Hi @thekalinga, Thank you for bringing up this conversation. I think we should wait for @madgnome for comment. If I get your ideas right it should be possible to construct your solution on top of Metrics.getAvailablePermissions and RateLimiter. reservePermission

Any how if you want to create PR and demonstrate benefits of your solution, it is more than welcome.

thekalinga commented 5 years ago

@storozhukBM I'm attempting to modify exiting source to see if I can make the changes. But I've couple of hurdles

  1. I'm not quite certain about why some hooks always check for wasPermitGranted
  2. There is a lot of code is common across rate limiter, bulkhead & circuit breaker

I'm attempting to modify it now. Will share an update if I make any progress

storozhukBM commented 5 years ago

Sure, thanks.

madgnome commented 5 years ago

It seems that you are mixing 2 different concerns in the same issue and labelling everything broken.

Blocking threads

As you have mentioned RateLimiterSubscriber#isCallPermitted is a blocking operation.

This is not the most efficient solution but this is not wrong and it is compliant with the reactive stream specification since publishers are not blocked (thanks to publishOn() usage).

When I implemented the reactor API, non blocking API for rate limiter was not available. Now that RateLimiter#reservePermission is available we may optimize the current solution.
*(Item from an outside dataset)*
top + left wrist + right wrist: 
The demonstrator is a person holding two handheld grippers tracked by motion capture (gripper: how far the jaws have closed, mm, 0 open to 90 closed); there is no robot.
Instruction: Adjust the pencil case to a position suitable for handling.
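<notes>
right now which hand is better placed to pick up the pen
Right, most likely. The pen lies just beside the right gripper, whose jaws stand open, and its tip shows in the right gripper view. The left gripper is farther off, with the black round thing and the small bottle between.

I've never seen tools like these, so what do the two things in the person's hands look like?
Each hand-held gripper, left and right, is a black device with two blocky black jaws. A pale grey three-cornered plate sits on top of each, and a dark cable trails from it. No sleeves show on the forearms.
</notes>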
I will have a look.

API

The current reactor implementation follows rxjava implementation, it was implemented this way at the time for consistency with the existing API.

As you have said rate limiting can happen in multiple places: 1) subscription (flux and mono) 2) upstream requests 3) elements flowing downstream (for flux)

The current implementation does 1 and 3.

callRemoteService(request)
   .compose(RateLimiterOperator.of(rateLimiter))

callRemoteService will only be subscribed to if permits are available and elements will only flow if permits are available.

You can achieve something similar to 2 by modifying the chain of operators:

Flux.just(request1, request2...)
    .compose(RateLimiterOperator.of(rateLimiter))
    .flatMap(r -> callRemoteService(r))

Here callRemoteService will be rate limited.

The current operator makes more sense with Mono than it does on Flux since we would only check permit once on subscription.

For Flux we could change the implementation (or introduce a new operator) to instead rate limit the requests.

Do you have example of usecases where you want to ratelimit? that would help design a better api.

RobWin commented 5 years ago

How do we proceed?

madgnome commented 5 years ago

I think we should modify rateLimit to rate limit on the subscription and change the implementation to be non blocking using reservePermission

I can raise a PR for it if we agree on the plan.

RobWin commented 5 years ago

Yes, a PR would be awesome

RobWin commented 5 years ago

I totally agree to what @thekalinga said.

I fixed the Reactor and RxJava implementation. Will be solved in 0.15.0

The new RateLimiterOperator will only limit upstream subscription and not downstream events.